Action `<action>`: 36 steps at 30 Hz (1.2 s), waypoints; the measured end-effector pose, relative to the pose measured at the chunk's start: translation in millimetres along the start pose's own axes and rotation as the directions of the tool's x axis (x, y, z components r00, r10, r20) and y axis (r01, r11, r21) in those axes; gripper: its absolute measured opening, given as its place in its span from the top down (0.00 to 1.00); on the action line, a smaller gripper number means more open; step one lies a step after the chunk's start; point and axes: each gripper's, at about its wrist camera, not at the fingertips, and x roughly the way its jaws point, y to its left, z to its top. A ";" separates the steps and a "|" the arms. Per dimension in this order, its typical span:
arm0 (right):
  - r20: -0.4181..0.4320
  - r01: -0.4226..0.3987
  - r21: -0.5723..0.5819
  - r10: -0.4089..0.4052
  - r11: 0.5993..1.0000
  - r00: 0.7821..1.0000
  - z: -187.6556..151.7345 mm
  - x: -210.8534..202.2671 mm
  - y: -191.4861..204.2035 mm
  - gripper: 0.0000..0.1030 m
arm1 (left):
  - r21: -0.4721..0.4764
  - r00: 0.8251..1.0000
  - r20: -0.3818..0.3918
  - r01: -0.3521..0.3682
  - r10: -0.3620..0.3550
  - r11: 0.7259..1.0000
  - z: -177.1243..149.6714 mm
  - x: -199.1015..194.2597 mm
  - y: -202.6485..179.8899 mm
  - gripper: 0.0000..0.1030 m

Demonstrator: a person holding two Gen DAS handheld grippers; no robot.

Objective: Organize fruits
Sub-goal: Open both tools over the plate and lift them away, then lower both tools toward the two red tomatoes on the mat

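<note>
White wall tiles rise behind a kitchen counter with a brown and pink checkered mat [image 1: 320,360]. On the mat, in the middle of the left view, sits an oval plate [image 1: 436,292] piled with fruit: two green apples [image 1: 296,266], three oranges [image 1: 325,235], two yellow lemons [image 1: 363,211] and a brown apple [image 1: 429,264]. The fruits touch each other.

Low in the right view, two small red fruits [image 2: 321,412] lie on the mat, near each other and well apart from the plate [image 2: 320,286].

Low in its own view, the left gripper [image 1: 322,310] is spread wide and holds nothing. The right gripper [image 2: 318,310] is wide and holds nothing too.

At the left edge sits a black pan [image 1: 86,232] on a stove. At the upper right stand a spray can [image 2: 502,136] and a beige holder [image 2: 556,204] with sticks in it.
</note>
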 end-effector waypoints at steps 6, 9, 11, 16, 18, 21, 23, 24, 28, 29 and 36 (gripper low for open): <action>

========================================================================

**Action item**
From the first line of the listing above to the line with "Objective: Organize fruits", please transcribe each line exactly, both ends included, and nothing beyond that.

**Answer box**
Action `<action>`: 36 steps at 30 Hz (1.2 s), waypoints; the measured end-effector pose, relative to the pose measured at the chunk's start: translation in millimetres along the start pose's own axes and rotation as the directions of the tool's x axis (x, y, z components r00, r10, r20) and y axis (r01, r11, r21) in those axes; gripper: its absolute measured opening, given as its place in its span from the top down (0.00 to 1.00); on the action line, a smaller gripper number means more open; step one lies a step after the chunk's start; point and axes: each gripper's, at about its wrist camera, not at the fingertips, and x roughly the way its jaws point, y to its left, z to its top. A ";" separates the steps and a "|" the arms. Per dimension in this order, its typical span:
arm0 (right):
  - r20: -0.4181..0.4320
  - r01: -0.4226..0.3987
  - r21: -0.5723..0.5819
  - r10: -0.4089..0.4052
  - r11: 0.5993..1.0000
  - r00: 0.7821..1.0000
  - z: -187.6556..151.7345 mm
  - x: -210.8534..202.2671 mm
  - y: -191.4861..204.2035 mm
  - gripper: 0.0000..0.1030 m
arm1 (left):
  - r21: -0.4721..0.4764
  - r00: 0.8251..1.0000
  - r20: -0.3818..0.3918
  - r01: -0.3521..0.3682
  - r10: -0.3620..0.3550
  - r11: 0.7259..1.0000
  - z: -177.1243..149.6714 mm
  - x: -199.1015..194.2597 mm
  - y: -202.6485..179.8899 mm
  - gripper: 0.0000..0.1030 m

Demonstrator: a person holding two Gen DAS handheld grippers; no robot.

Objective: Organize fruits

The exercise is complete.